Turns out, they wanted cheeseburgers.

Yes, cheeseburgers. It was that simple. When presenting them with the traditional options of a gravesite visit to lay roses or a balloon release on the beach, they were both quiet for several seconds before my son asked if we could eat cheeseburgers that day instead, since the other options sounded “boring.”

My daughter took some convincing, although not much since she loves cheeseburgers almost as much as I love anything drenched in cream cheese frosting. Her main concern was this: cheeseburgers made her happy. Was it OK to be happy on such a day? I eventually convinced her (and myself), that yes it was. Feeling however you wanted to feel on whichever day of the year you feel it was always OK.

On the morning of the anniversary, I was surprised to find that I felt nothing. Not like the numb-I’m-so-depressed-I-can’t-even-taste-ice-cream nothingness I’d become accustomed to — no, this was not a nothingness per se; it was a normal-ness. I took the kids to school, ran errands, and made lunch.

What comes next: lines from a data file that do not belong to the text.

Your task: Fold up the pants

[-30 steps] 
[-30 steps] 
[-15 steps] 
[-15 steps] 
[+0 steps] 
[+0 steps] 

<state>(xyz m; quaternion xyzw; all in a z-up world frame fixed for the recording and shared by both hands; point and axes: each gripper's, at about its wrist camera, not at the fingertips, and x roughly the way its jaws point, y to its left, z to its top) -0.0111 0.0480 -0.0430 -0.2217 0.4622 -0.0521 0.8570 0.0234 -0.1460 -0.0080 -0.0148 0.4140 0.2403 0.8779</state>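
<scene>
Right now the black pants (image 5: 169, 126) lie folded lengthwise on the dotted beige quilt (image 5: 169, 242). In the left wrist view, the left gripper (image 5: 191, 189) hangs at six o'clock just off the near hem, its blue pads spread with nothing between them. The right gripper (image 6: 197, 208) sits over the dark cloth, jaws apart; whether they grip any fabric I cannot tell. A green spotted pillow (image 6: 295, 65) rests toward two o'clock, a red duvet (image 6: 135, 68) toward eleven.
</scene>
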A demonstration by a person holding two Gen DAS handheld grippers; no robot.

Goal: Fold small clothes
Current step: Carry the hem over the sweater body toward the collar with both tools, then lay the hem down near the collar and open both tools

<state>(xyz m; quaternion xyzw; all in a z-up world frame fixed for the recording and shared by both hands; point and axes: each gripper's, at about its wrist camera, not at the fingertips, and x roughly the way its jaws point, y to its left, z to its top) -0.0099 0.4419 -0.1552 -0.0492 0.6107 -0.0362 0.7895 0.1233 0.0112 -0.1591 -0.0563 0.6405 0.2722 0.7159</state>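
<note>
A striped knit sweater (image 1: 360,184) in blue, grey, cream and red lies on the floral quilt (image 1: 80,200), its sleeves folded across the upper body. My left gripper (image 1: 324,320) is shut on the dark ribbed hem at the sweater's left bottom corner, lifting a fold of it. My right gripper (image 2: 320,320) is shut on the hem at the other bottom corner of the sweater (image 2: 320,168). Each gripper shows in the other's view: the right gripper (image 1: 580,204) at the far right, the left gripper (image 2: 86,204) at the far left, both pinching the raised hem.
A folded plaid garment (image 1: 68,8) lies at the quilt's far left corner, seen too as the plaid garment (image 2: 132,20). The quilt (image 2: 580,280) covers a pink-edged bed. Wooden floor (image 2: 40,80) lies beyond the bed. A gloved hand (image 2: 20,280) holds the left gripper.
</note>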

In the afternoon I checked my social media to find exactly what I had expected: photos and stories of a man everyone felt they knew. People still expressing shock over the way he had died and countless, sappy, overused poems with floral arrangements and beach sunsets in the background. Poems with rhyming words. Poems that made the general population feel comfortable with the way in which they were expressing their grief.

I am not the general population. As a matter of fact, since John’s death, I had done nothing the general population had approved of. I drank, I online dated, and I documented every bit of it on social media.

I became enraged the more I scrolled. How dare they? I thought. How dare they bombard my eyes with pictures of him smiling when he hadn’t smiled at me in three years! He was not a happy person!

At least he wasn’t to me anymore.

He had become disconnected and unpredictable. He didn’t sleep or eat well. He lived in the garage filled with dust and grease from the dozens of car projects he had started but never finished. He lived in the garage with other women. He lived in the garage with the survival gear he’d accumulated when he had become convinced the end of the world was eminent. Where were the stories and pictures of that?

They were inside of me and the kids — the only ones who had seen fully this side of him, the side of him I chose to leave six weeks before he took his life. The sides people were sharing on social media felt fake. They showed the masks he’d put on to convince people he was healthy, and these people did think he was healthy.

My rage subsided at this realization because these people were grieving a healthy version of John — a version I was slowly forced to grieve over the years as I watched him change. I remember this pain. My rage quickly turned to empathy, and my empathy turned into an understanding of why these people had to grieve in this way; remembering him fondly felt natural to them, like cheeseburgers seemed natural to my children. How could I judge these people for grieving in such a way when part of me still feared being judged by them for eating cheeseburgers?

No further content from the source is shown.